I have just learnt about how to create hyperlinks within PowerPoint presentations. I followed the instruction guide on creating PowerPoint buttons through the Internet4Classrooms website. I never knew that in PowerPoint, links can be added to easily other sites and pages throughout the presentation. Buttons can be designed for the user to either click on or hover the mouse over for them to perform their function (Brooks & Byles, 2000).
I have created a very simple PowerPoint for my Prep students to help them to understand colours. I would also have them try to use their prior knowledge of sounds and find the word that corresponds to the colour. For example, pink – they would need to look for the ‘p’ word. Below is the link to my MediaFire account where this quiz is located.
Colour PowerPoint Quiz
I found that the creation of this quiz was quite time consuming. I have concluded that ClassMarker seems easier for the Learning Manager and students to create and use. The only problem with ClassMarker is that once students have chosen an answer, they are unable to change it. However, by creating a PowerPoint Quiz, it can be considered an informal test or learning activity for students.
In the upper grades, students could use this technology to create their own quizzes for classmates, based upon their classroom work. This would assist students to gain a deeper understanding of their content knowledge and develop ICT skills. It is also important to note that students would need to understand copyright laws to ensure that they are creating their own original work.

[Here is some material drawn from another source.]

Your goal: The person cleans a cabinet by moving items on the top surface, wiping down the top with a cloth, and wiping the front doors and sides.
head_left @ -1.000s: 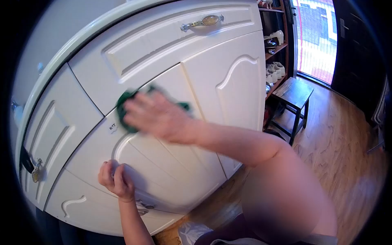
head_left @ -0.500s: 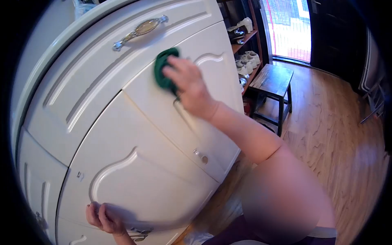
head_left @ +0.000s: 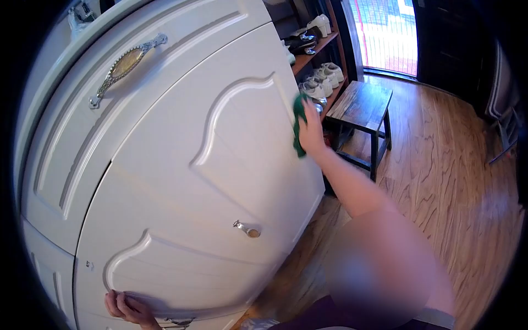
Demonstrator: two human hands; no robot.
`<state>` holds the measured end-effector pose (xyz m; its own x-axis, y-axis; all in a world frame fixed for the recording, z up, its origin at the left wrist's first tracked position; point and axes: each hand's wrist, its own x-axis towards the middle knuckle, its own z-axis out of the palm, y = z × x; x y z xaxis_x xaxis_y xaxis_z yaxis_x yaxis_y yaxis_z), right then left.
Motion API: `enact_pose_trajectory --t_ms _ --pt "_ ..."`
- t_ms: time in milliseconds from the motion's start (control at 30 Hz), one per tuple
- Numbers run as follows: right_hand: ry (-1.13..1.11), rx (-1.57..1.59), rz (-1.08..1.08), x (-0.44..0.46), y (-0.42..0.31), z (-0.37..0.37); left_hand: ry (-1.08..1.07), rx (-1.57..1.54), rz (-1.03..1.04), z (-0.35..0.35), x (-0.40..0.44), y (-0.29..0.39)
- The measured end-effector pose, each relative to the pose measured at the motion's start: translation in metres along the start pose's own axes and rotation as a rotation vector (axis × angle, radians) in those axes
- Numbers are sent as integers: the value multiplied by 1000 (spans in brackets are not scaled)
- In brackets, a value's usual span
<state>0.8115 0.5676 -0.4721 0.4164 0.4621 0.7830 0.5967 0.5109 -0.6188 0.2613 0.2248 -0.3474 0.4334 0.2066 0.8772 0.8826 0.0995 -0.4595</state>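
My right hand (head_left: 313,132) is closed on a green cloth (head_left: 298,124), pressing it at the right edge of the white cabinet door (head_left: 170,181). My left hand (head_left: 131,309), low on the left, rests on the cabinet front with fingers bent and slightly apart, and nothing shows in it. Just right of it is a metal handle (head_left: 180,322), partly cut off. A small knob handle (head_left: 247,229) sits on the upper door. Above, an ornate handle with an amber-coloured middle (head_left: 127,65) is on the long drawer front (head_left: 71,148).
A shelf (head_left: 314,52) with several shoes (head_left: 323,78) stands beyond the cabinet. A dark wooden stool (head_left: 360,103) is beside it on the wooden floor (head_left: 429,192). Farther back are a bright doorway (head_left: 382,38) and a dark door (head_left: 454,49).
My right hand has moved the green cloth rightward and down, from the door's upper part to its right edge. The view has shifted; my left hand stays on the cabinet.
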Motion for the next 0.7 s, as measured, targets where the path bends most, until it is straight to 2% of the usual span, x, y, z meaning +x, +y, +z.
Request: enact_pose_trajectory --t_ms 33,133,200,300,400,433,467,533,667,700 --pt "-54 -38 115 -24 13 -1 -8 7 0 -1 -1 1" --pt "-23 19 88 -21 2 -1 -18 19 6 -2 1 -2" --pt "11 112 -37 38 -44 -2 -11 14 15 1 0 -5" --pt "125 221 -431 134 -110 4 12 15 25 2 2 -4" --pt "266 292 -492 170 -139 12 2 11 17 0 5 0" --pt "281 303 -519 160 -138 6 14 3 19 1 6 1" --pt "198 266 -471 141 -128 2 27 -7 19 2 9 3" --pt "281 191 -430 84 -79 23 -8 96 47 -4 13 5" --pt "205 36 -115 -93 33 32 53 -17 32 1 7 -6" --pt "96 39 114 -143 60 33 46 -3 39 3 8 -5"
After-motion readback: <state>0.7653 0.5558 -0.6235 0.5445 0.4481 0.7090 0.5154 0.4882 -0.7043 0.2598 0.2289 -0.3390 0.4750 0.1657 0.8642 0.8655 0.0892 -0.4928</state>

The use of this technology relates to the Learning Engagement Theory (Kearsley & Shneiderman, 1999) by using the following framework:
- Relate – students work in collaborative teams to create a quiz for their peers in a real-life context.
- Create – the PowerPoint is created based on a problem. For example, students create a PowerPoint for their peers to test their understanding of how climate change is affecting their local community.
- Donate – students allow access to the PowerPoint and provide opportunities for peers and teachers alike to test their knowledge.
Although this technology is time consuming, it is a good learning tool that students can take ownership of and present to their peers a quiz that challenges current knowledge and viewpoints.
As a Learning Manager, it would be my role to facilitate and scaffold students’ learning of how to effectively use this tool. It would also be important that I teach the students appropriate research and referencing skills so that they create a PowerPoint within copyright laws.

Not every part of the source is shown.